The models with 4 and 8 nearest neighbors produce predictions that look close to the shortage map, and have a higher R-square of around 0.024. That said, the R-square is still predictably very low due to the parsimony of the model which only has 2 predictors and its lags. The coefficients for the spatial lags are negative and statistically significant. To give a rough sense of the magnitude of the effects, the coefficient for groundwater elevation change is -0.0031306, suggesting that a 10-feet decrease in groundwater level over the years is accompanied by a 3 pecentage point increase in the risk of water shortage.

For the model to be useful for making predictions ahead of time, we need to exploit the time dimension of our data. Now, instead of averaging out the measurements across time, we aggregate the measurements (which are sporadically taken at roughly one-month intervals) into monthly data, interpolate missing months with the earlier value, and take the first difference. We also include the first and second lag (measurements from two prior months) to augment our predictors. After running the model, we obtain predicted values for every month-coordinate combination in the dataset. The average across time of the predicted values are mapped below, but the set of predictions contain a lot more information. Looking at the regression summary, both the water level measurement and its first lag are statistically significant. In fact, the first lag of the water level measurement is statistically significant (p-value of 0.01) regardless of whether the measurement for the month itself is included, suggesting that the water level changes may predict shortages before they occur.

mt_preds = pd.read_csv('../cleaned/mt_preds.csv')
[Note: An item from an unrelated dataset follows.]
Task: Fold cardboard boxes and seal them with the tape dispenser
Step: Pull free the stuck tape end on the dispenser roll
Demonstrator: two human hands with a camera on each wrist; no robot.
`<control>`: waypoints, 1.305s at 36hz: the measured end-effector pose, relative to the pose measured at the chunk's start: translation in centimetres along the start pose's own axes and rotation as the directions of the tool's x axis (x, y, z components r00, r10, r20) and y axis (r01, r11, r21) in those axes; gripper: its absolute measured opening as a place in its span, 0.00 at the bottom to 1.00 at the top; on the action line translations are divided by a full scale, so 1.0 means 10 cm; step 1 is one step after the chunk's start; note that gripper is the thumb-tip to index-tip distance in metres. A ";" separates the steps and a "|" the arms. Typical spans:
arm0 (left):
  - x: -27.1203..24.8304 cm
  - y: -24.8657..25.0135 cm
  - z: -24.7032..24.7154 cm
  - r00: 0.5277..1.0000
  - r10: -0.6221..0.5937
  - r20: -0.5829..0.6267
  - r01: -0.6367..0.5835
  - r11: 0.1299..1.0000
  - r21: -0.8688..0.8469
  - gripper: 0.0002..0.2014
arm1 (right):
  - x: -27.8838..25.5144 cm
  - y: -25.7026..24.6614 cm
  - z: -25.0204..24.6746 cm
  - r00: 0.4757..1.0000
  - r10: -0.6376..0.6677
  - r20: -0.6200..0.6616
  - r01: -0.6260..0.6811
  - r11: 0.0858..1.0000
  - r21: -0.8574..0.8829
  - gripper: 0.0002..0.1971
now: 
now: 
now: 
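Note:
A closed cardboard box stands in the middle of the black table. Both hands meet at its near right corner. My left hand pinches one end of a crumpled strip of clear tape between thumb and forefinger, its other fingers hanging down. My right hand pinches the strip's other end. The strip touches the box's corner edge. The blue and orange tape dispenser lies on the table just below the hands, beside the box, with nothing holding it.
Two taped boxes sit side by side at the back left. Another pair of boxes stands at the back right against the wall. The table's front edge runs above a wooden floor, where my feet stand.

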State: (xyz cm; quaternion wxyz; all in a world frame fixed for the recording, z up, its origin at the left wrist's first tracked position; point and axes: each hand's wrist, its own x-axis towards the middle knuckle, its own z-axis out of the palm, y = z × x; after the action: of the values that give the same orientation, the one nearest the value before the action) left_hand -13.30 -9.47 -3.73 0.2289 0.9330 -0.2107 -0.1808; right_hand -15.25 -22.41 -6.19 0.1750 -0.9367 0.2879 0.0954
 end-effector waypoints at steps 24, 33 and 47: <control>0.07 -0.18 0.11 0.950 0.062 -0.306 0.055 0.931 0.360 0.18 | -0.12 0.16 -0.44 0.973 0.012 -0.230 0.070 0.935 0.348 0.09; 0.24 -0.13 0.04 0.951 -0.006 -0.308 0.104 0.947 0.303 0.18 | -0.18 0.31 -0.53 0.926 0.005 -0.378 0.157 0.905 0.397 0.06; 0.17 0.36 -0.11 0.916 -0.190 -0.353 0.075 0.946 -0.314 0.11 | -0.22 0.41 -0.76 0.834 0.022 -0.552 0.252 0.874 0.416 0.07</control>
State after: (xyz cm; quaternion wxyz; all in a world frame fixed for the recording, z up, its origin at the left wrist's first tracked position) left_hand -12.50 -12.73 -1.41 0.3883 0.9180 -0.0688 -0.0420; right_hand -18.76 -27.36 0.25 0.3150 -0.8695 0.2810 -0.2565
fig = px.scatter_mapbox(mt_preds,
                        mapbox_style="carto-positron",
                        lat='latitude',
                        lon='longitude',
                        color='preds',
                        zoom=5)
# fig.show()

In conclusion, this exercise has demonstrated that periodic groundwater level measurements contain useful signals for well shortages. In particular, this prediction task calls for incorporating both spatial and temporal lags. To extend the work of this project, future efforts could improve the method of geographical aggregation, take into account climate (especially seasonality), and include more detailed information on local hydrology such as the proximity to water features. As a concrete recommendation, the relevant authorities would do well to improve data availability and linkage, and to judiciously incorporate hydrological data into their existing risk-prediction systems.